Adaptive Parallel Computation with CUDA Dynamic Parallelism

Early CUDA programs had to conform to a flat, bulk parallel programming model. Programs had to perform a sequence of kernel launches, and for best performance each kernel had to expose enough parallelism to efficiently use the GPU. For applications consisting of “parallel for” loops the bulk parallel model is not too limiting, but some parallel patterns—such as nested parallelism—cannot be expressed so easily. Nested parallelism arises naturally in many applications, such as those using adaptive grids, which are often used in real-world applications to reduce computational complexity while capturing the relevant level of detail. Flat, bulk parallel applications have to use either a fine grid, and do unwanted computations, or use a coarse grid and lose finer details.
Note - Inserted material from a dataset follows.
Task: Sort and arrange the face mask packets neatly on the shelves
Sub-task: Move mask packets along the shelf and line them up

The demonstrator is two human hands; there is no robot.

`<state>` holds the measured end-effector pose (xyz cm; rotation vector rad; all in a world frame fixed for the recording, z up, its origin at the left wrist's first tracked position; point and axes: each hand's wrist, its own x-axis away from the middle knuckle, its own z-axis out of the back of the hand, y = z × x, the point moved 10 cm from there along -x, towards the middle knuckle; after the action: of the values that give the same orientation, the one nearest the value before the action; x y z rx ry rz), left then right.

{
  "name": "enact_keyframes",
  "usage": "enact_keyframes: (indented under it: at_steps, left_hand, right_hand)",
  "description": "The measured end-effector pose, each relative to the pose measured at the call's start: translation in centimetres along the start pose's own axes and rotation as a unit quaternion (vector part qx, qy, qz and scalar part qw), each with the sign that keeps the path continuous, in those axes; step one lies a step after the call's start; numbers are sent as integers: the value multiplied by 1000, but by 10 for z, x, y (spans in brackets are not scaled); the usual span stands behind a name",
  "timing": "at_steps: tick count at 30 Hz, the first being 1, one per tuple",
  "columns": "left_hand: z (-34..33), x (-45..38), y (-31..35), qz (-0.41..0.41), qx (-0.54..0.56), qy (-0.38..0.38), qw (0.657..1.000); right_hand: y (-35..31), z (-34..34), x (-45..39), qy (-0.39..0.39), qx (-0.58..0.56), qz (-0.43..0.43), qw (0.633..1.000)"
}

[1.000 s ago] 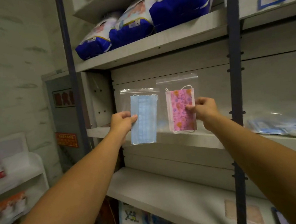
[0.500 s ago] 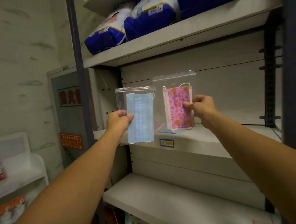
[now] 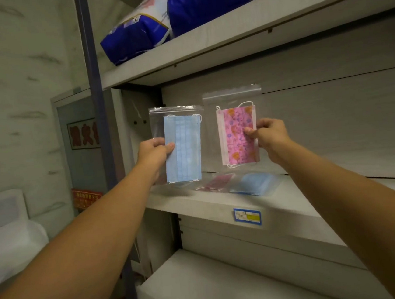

CUDA 5.0 introduced Dynamic Parallelism, which makes it possible to launch kernels from threads running on the device; threads can launch more threads. An application can launch a coarse-grained kernel which in turn launches finer-grained kernels to do work where needed. This avoids unwanted computations while capturing all interesting details, as Figure 1 shows.

Figure 1: A fluid simulation that uses adaptive mesh refinement performs work only where needed.

Dynamic parallelism is generally useful for problems where nested parallelism cannot be avoided. This includes, but is not limited to, the following classes of algorithms:

algorithms using hierarchical data structures, such as adaptive grids;
algorithms using recursion, where each level of recursion has parallelism, such as quicksort;
algorithms where work is naturally split into independent batches, where each batch involves complex parallel processing but cannot fully use a single GPU.

Dynamic parallelism is available in CUDA 5.0 and later on devices of Compute Capability 3.5 or higher (sm_35). (See NVIDIA GPU Compute Capabilities.)

This post introduces Dynamic Parallelism by example using a fast hierarchical algorithm for computing images of the Mandelbrot set. This is the first of a three part series on CUDA Dynamic Parallelism:

Adaptive Parallel Computation – Dynamic Parallelism overview and example (this post);
API and Principles – Advanced topics in Dynamic Parallelism, including device-side streams and synchronization;
Case Study: PANDA – how Dynamic Parallelism made it easier and more efficient to implement Triplet Finder, an online track reconstruction algorithm for the high-energy physics PANDA experiment, which is part of the Facility for Antiproton and Ion Research in Europe (FAIR).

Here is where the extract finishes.